When a line of the listing below has the string "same" in it, copy that line.

___

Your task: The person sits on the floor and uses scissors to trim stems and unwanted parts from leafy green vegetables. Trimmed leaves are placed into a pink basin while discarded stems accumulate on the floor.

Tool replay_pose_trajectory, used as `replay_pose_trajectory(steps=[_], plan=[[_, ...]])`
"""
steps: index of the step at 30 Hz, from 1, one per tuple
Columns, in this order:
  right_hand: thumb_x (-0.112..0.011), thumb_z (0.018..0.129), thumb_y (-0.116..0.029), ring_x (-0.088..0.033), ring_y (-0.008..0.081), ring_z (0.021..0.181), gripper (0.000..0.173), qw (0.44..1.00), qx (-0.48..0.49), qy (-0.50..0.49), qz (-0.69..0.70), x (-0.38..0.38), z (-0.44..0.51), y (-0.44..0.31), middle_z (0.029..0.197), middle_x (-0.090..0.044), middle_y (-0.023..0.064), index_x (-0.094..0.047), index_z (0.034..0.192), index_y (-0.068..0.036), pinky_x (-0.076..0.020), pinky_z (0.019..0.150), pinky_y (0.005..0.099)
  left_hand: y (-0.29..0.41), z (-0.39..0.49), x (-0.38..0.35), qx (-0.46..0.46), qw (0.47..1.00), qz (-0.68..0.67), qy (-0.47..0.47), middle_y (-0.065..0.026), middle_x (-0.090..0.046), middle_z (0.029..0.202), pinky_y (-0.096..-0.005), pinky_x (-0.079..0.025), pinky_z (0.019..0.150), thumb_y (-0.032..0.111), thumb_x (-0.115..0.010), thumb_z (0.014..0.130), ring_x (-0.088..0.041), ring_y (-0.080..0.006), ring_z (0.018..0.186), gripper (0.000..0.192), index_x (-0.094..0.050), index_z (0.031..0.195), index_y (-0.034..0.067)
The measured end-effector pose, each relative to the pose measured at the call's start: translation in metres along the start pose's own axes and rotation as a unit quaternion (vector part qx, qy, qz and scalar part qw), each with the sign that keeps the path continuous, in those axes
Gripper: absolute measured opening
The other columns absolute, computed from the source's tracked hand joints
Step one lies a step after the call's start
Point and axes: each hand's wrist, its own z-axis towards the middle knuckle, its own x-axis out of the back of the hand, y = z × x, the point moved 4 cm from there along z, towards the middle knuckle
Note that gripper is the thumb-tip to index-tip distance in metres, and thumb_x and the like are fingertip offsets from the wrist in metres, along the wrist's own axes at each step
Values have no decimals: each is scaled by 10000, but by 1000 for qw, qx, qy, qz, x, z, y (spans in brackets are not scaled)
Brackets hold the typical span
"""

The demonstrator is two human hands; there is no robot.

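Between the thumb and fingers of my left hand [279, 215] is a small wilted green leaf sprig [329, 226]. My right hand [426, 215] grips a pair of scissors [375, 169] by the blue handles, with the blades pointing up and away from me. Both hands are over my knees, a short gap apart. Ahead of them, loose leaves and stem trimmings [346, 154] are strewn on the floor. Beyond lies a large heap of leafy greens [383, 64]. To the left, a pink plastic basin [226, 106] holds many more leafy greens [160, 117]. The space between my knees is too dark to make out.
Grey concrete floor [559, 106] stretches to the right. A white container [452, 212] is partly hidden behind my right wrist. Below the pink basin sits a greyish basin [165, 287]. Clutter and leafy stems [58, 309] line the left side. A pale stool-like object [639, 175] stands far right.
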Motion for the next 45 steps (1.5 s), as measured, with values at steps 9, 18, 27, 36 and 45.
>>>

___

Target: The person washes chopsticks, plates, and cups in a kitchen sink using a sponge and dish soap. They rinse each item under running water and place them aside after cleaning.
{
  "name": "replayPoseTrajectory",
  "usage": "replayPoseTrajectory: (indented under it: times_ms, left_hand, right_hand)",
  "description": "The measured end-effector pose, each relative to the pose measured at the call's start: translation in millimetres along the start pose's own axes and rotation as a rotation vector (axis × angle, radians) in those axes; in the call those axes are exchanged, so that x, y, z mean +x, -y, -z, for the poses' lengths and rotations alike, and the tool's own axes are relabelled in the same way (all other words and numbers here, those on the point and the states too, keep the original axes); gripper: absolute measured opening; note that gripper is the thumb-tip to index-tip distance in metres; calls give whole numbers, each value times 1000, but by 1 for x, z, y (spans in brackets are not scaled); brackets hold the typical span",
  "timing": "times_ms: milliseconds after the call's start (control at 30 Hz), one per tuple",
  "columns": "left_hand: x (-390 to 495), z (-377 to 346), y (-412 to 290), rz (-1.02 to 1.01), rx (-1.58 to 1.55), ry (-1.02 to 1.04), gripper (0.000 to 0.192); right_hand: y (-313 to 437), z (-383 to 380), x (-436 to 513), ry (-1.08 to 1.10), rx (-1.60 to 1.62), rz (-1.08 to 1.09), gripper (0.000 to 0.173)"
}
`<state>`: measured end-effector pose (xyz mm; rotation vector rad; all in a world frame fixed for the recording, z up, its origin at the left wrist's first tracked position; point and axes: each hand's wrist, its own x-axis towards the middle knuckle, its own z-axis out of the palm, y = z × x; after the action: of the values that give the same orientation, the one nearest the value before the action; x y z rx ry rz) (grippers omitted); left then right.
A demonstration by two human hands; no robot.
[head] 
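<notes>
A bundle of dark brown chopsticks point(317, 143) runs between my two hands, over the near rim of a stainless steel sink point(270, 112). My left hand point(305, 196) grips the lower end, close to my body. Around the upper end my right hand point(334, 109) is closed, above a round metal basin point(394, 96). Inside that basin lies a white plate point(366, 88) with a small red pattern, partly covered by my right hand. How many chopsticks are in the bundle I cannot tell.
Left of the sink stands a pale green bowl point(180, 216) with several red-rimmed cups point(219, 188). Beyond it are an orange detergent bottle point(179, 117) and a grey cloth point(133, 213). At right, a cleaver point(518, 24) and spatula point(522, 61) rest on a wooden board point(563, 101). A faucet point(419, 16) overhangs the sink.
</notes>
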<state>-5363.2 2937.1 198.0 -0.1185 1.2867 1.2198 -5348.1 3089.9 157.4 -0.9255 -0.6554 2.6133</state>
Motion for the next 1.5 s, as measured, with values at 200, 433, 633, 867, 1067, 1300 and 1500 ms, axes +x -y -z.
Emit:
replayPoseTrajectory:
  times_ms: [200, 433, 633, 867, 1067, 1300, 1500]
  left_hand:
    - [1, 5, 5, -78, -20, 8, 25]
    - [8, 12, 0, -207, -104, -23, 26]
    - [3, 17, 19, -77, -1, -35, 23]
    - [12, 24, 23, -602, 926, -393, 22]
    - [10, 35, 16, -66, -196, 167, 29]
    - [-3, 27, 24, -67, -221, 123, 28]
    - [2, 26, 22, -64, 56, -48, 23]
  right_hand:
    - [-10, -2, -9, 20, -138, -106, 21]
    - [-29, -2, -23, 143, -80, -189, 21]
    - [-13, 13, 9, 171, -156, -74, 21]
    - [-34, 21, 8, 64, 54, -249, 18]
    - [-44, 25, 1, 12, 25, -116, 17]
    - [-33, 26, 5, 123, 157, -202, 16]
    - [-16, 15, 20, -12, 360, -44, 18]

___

• [FINISHED TASK]
  "description": "The measured end-effector pose, each relative to the pose measured at the call's start: translation in millimetres along the start pose's own axes and rotation as a rotation vector (axis × angle, radians) in those axes; in the call those axes are exchanged, so that x, y, z mean +x, -y, -z, for the poses' lengths and rotations alike, and the tool's own axes are relabelled in the same way (all other words and numbers here, those on the point and the states too, keep the original axes); gripper: absolute measured opening; note that gripper is the thumb-tip to index-tip distance in metres; calls give whole numbers, each value times 1000, but by 1 for x, z, y (spans in brackets are not scaled); brackets hold the typical span",
`<state>`: measured end-effector pose (xyz mm; rotation vector rad; all in a world frame fixed for the recording, z up, its origin at the left wrist's first tracked position; point and axes: each hand's wrist, its own x-axis towards the middle knuckle, its own z-axis out of the palm, y = z × x; after the action: of the values that give the same orientation, the one nearest the value before the action; x y z rx ry rz) (grippers omitted); left then right.

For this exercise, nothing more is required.